Le Covid est arrivé et a tout bouleversé. Wissam-Amazigh Yebba s'est pourtant longtemps accroché, comme lors du premier confinement quand il était allé nager avec un élastique dans une piscine à 18°, « ce que peu de nageurs auraient fait », assure Marc Brishoual, mais a fini par lâcher. « Ça a brisé une dynamique, c'est incontestable, annonce l'entraîneur du Stade Poitevin. Il n'a jamais eu de récompense, même si je ne suis pas convaincu que ça soit le fond du problème. En tout cas, il m'a souvent dit que sans le Covid, il aurait fait un championnat d'Europe, des manches de Coupe du monde... Tout ça a sauté et c'est sûr que ça l'a marqué. » Et il a craqué.
Quelques semaines avant les France à Saint-Raphaël, le nageur de 20 ans a besoin de souffler et sèche quelques séances d'entraînement. Il retournera dans l'eau mais quelque chose s'est sans doute brisé à ce moment-là. « Le deuxième confinement a correspondu avec les premiers moments difficiles qu'on a traversés, se souvient le directeur sportif du Stade Poitevin Cela a peut-être été le déclencheur, le révélateur, de tout ce qu'il avait absorbé avant. » L'après sera différent.

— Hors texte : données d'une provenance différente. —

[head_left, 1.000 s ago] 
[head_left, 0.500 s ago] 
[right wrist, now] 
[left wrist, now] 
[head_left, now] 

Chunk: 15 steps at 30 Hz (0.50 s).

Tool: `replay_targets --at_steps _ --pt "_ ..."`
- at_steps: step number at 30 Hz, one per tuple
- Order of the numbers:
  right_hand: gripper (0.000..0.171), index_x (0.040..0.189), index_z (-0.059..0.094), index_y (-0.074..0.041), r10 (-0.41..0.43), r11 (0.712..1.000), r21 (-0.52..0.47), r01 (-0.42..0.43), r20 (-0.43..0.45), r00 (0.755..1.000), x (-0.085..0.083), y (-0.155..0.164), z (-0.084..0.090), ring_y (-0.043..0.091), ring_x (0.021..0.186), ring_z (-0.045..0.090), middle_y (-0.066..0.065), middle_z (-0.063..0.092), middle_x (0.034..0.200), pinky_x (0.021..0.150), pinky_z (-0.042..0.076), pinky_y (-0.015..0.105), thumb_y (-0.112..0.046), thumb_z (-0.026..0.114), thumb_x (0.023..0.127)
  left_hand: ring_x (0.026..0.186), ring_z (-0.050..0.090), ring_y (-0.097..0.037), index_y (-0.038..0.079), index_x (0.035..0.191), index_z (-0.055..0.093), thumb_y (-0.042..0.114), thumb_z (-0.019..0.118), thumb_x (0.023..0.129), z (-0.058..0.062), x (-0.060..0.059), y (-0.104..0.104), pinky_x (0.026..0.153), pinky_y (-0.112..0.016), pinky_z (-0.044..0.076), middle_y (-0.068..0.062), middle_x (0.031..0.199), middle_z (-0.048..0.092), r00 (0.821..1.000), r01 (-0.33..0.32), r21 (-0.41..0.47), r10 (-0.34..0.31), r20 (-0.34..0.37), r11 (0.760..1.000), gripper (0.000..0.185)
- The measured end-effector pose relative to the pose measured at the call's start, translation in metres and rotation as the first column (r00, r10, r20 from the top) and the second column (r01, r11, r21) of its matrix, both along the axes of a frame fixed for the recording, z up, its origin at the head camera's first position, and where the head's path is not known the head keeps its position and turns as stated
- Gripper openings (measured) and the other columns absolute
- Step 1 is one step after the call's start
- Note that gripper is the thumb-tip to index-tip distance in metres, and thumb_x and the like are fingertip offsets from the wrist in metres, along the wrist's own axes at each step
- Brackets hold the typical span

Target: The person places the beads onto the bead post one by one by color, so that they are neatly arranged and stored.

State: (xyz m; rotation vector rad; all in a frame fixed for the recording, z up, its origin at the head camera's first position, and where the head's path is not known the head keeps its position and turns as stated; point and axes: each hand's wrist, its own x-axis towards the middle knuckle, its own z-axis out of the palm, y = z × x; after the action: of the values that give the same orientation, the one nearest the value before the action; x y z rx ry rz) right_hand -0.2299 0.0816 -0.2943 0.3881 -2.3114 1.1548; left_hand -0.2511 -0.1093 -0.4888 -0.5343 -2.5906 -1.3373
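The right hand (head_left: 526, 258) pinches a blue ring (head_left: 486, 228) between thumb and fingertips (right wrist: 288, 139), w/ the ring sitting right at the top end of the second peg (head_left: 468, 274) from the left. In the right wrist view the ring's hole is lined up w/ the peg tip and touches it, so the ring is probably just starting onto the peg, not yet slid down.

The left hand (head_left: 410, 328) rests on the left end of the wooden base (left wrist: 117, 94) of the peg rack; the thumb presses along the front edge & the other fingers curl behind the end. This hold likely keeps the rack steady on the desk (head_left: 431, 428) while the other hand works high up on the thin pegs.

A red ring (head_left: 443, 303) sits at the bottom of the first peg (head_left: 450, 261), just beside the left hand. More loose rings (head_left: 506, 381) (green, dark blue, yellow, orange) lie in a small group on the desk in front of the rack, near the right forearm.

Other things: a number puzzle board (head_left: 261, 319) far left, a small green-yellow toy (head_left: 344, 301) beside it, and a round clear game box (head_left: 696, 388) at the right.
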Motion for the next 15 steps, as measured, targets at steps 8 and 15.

Les résultats ne sont pas là lors du rendez-vous hexagonal avec, entre autres, une septième place sur 200 m nage libre, « mais je m'y attendais et je pensais que ce serait un nouveau point de départ », estimait alors son ancien entraîneur. C'était un point final.
Le plaisir a déjà disparu. Nager ne représente pour lui plus qu'une contrainte, une souffrance. Les mises en garde de Marc Brisouhal sur les regrets qu'il pourrait nourrir dans quelques années n'ont pas pesé lourds face à ce qu'il ressentait.
Wissam-Amazigh Yebba a fait un choix. Bon ou mauvais, c'est le sien. Dans tous les cas, il ne replongera pas.